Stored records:

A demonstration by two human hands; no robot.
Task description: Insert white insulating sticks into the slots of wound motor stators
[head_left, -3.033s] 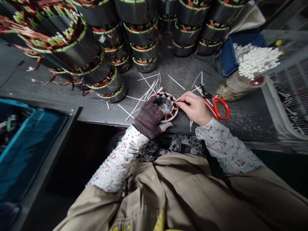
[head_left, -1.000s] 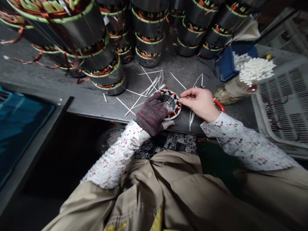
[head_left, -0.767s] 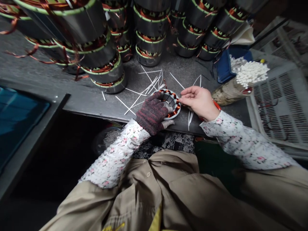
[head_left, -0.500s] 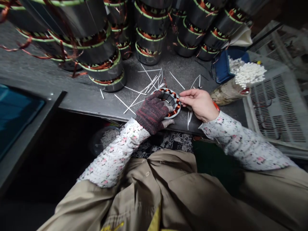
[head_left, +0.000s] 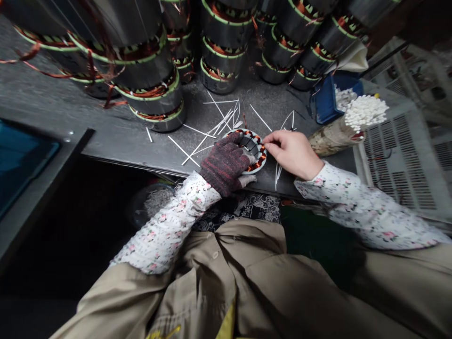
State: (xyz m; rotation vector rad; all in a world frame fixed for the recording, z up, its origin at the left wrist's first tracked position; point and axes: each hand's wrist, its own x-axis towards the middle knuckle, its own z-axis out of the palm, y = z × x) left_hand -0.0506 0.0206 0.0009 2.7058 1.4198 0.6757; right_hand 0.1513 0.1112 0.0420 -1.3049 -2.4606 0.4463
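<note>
A ring-shaped motor stator (head_left: pixel 260 162) with copper windings and a pale rim rests on the dark bench near its front edge. My left hand (head_left: pixel 226 164), in a dark knitted glove with bare-looking pale fingertips, is wrapped over the stator's left side. At the stator's right rim, my bare right hand (head_left: pixel 291 149) pinches thumb and forefinger together; whatever lies between them is too small to make out. Loose white strips (head_left: pixel 212 132) are strewn on the bench beyond the stator, and a few white strips (head_left: pixel 278 175) lie under my right hand.
Stacks of larger wound stators (head_left: pixel 155 113) line the back and left of the bench (head_left: pixel 130 153). To the right are a blue bin (head_left: pixel 323 101), a wrapped bundle of white sticks (head_left: pixel 365 113) and a pale slotted crate (head_left: pixel 402 155). A blue tray (head_left: pixel 24 160) sits far left.
My right hand has shifted slightly, its wrist turned and fingertips a little closer over the stator's rim. My left hand keeps its hold. The view has moved slightly.
</note>
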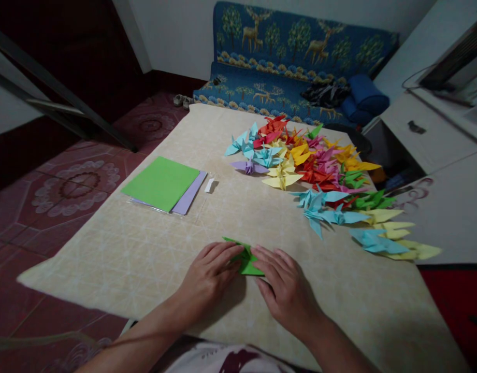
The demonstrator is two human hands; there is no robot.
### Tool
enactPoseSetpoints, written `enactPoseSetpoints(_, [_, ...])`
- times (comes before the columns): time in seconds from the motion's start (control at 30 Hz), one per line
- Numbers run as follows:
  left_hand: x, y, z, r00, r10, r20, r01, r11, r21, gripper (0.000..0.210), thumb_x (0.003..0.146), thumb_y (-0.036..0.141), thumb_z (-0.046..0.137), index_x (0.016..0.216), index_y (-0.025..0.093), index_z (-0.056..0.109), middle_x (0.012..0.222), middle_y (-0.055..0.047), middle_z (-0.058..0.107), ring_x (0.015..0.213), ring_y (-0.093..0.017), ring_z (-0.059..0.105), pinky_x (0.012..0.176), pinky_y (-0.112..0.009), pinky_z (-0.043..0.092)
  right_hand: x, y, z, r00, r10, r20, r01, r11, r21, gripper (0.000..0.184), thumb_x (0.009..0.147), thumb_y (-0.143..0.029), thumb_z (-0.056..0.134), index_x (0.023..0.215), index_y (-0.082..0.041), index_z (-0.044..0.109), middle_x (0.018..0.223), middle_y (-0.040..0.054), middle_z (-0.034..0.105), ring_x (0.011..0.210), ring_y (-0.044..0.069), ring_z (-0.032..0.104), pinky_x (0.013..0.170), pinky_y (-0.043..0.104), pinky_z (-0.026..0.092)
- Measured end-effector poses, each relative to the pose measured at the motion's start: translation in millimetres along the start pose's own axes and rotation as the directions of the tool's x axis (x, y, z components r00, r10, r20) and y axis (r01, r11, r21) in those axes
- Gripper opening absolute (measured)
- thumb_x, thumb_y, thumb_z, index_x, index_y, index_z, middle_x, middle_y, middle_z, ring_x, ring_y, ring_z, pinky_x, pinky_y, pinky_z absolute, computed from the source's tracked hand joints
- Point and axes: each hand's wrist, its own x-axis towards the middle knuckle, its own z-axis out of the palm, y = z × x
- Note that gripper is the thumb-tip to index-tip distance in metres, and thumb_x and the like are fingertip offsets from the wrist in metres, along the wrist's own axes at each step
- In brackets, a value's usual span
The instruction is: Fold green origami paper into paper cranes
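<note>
A small piece of folded green paper [249, 265] lies on the table near its front edge, with several creased layers showing. My left hand [215, 267] grips its left side, fingers curled over the top and the thumb partly hidden. On the right side, my right hand [287, 282] presses its fingers together on the paper, with the thumb by the near edge. Both hands partly cover the paper, so its full shape is hidden. Further off to the left is a stack of square paper, with a green sheet [162, 182] over a purple one [190, 196].
Many folded paper cranes [319, 166] in several colours spread over the table's right side. A small white strip [209, 185] lies beside the paper stack. Beyond the patterned tablecloth [145, 269] stand a blue sofa [277, 77], a white cabinet [448, 207] and a ladder [59, 83].
</note>
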Motion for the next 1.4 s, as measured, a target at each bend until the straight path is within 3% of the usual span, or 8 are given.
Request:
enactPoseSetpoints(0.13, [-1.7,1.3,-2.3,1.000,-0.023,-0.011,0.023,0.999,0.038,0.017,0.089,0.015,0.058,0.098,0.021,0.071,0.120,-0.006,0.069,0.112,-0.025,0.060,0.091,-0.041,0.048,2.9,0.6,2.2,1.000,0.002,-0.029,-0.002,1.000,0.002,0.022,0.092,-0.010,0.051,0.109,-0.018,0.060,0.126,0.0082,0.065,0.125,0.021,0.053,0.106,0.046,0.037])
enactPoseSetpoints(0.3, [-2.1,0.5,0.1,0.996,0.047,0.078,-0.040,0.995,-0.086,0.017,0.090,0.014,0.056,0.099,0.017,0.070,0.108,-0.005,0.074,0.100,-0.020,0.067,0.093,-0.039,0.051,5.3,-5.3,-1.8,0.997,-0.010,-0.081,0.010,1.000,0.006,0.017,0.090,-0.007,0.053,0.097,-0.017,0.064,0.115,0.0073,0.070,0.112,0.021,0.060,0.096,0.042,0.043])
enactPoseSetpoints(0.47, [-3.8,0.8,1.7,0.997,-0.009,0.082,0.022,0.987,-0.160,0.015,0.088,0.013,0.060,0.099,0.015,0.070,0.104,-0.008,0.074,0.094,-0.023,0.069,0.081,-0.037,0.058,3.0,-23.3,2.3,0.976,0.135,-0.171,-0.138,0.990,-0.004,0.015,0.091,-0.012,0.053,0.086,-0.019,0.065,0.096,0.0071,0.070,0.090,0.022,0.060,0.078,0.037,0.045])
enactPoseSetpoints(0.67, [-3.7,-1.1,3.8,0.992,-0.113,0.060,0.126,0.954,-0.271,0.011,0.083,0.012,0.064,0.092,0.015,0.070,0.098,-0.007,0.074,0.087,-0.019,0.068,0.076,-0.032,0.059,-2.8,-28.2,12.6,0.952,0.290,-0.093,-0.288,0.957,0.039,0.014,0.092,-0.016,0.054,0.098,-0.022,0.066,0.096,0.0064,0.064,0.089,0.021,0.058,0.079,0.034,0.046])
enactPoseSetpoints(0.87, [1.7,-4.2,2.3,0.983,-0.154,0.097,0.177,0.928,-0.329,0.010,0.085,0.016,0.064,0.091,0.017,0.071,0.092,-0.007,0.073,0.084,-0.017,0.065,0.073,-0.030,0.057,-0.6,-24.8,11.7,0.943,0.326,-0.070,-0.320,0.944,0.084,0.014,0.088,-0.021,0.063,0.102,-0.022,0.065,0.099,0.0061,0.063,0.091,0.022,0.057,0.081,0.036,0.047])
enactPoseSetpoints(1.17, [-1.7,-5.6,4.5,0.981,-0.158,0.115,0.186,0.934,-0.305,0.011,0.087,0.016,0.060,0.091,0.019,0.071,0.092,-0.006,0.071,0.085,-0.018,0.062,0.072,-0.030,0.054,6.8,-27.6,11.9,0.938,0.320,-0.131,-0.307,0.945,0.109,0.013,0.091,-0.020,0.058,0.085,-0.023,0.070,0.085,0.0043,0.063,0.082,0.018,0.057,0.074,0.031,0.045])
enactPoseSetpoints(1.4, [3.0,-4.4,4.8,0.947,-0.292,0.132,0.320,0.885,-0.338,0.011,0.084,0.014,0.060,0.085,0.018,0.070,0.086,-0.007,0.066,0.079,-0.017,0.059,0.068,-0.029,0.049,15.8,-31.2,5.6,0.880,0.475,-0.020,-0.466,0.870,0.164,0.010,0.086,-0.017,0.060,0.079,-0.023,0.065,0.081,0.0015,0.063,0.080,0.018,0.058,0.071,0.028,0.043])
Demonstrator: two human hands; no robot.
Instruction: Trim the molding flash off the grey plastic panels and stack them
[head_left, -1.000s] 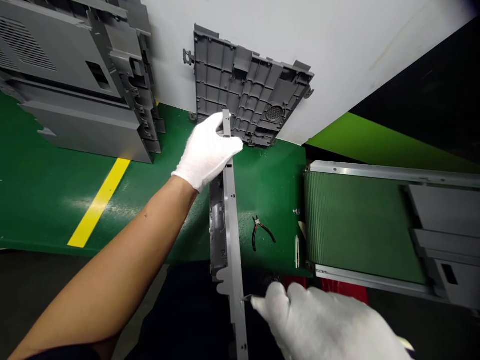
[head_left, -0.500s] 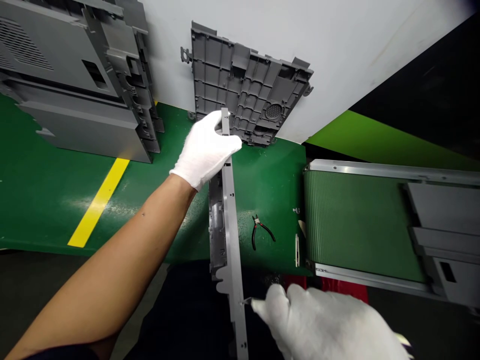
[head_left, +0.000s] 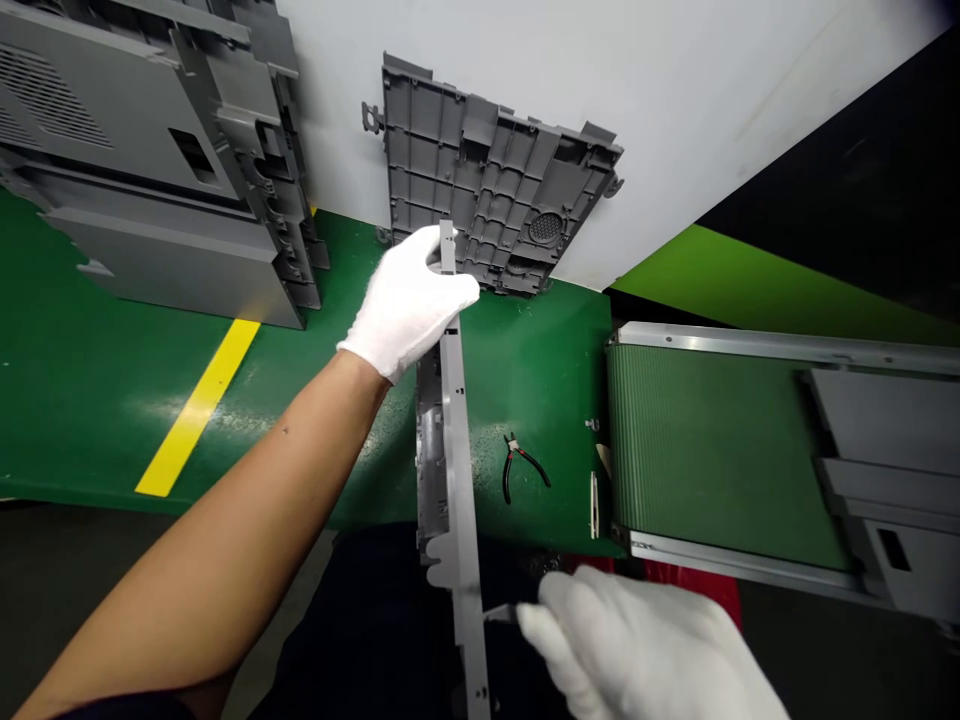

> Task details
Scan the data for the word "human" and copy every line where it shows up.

> Exercise response
A demonstration by two human hands; no robot.
The demonstrator is two human hands; there is no robot.
Demonstrator: two human hands; no robot.

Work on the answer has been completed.